Since GOC utilizes the structure of the GO to find the best nodes to cover or categorize a given set of input nodes, it was natural to extend it to address the question here, which is given a set of terms, where do they appear in the GO. Thus for BioCreAtIvE Task 2, GOC was extended in a number of ways: first to accept weighted query items, then to take terms as query items, and finally to provide data on which of the input terms contributed to the selection of each cluster head. Appendix A also includes technical information on these extensions.

Input terms are mapped to GO nodes via one of three mechanisms:

Direct: The term occurs in the node label of GO node

Definitional: The term occurs in the definition text associated with GO node

Proximity: The term is one of the WGOProx terms related to a GO node through the proximity-based word expansion described above [2]

Direct and indirect associations are counted as distinct "hits" on a node and can be weighted differently.

GOC is run on the derived query consisting of the set of GO nodes which the input terms map to, and its output of ranked cluster heads is treated as an annotation of the original input protein, which can be directly compared to the correct answers provided by the organizers (see discussion below).

Evidence text selection

We make use of two mechanisms for evidence text selection.

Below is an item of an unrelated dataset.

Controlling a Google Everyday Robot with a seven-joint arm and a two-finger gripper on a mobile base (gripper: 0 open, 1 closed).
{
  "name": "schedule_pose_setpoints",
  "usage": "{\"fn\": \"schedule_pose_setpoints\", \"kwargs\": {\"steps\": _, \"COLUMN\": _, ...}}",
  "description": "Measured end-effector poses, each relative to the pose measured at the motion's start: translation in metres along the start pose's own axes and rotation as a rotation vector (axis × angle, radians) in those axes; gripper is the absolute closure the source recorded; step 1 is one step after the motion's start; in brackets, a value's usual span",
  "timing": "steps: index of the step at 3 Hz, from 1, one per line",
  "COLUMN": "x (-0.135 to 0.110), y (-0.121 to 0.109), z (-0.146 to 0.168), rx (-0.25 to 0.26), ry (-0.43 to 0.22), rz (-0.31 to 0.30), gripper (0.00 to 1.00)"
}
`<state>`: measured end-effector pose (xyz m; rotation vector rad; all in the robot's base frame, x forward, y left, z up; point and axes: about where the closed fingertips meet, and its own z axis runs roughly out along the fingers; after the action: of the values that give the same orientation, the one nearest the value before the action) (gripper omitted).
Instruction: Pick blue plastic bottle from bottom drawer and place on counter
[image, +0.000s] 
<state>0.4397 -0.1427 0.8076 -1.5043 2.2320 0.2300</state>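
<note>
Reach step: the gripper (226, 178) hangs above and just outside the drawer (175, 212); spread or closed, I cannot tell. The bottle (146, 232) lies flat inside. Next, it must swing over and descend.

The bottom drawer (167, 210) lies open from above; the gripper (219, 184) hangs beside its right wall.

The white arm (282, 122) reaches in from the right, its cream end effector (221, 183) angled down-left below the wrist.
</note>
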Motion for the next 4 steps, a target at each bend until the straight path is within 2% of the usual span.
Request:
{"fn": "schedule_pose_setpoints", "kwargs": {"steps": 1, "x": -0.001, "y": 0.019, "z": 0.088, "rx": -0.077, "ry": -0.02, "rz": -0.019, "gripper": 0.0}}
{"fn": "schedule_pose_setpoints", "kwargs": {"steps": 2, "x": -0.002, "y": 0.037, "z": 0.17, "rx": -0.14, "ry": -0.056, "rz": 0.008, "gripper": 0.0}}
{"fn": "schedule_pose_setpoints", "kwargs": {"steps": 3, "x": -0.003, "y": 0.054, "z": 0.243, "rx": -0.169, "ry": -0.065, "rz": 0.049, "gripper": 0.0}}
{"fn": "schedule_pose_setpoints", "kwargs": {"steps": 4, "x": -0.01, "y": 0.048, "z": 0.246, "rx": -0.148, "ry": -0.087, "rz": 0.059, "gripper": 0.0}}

The first is a simple sentence selection algorithm aimed at selecting one sentence out of the set of sentences containing a relevant protein reference to serve as the evidence text. The sentence selected is the sentence with the maximal intersection of terms in the sentence and terms reported by GOC to be used in the selection of the relevant cluster head/GO node (which in turn is a subset of the full set of context neighborhood input terms submitted to GOC).

The second algorithm, referred to below as the paragraph selection algortihm, draws on proximity measurement. In this case, we again consider the terms reported by GOC to be used in the selection of the relevant GO node. We evaluate the proximity of those terms to individual paragraphs in the document, using the document matrix R. The closest match using the vector intersection operation (Figure (Figure2,2, step 4) is selected as the evidence.

System operation

The architecture of the complete system is shown in Figure Figure4.4. For BioCreAtIvE tasks 2.1 and 2.2, the document selection portion is not relevant, as the documents were manually selected by the evaluators and provided in the input queries. There was an additional task, 2.3, which addressed selection of documents relevant to the annotation of a given protein. However, this task was not rigorously evaluated in BioCreAtIve, and so we do not report here on this component of the system.

Figure 4
The Los Alamos System Architecture for BioCreAtIvE Task 2.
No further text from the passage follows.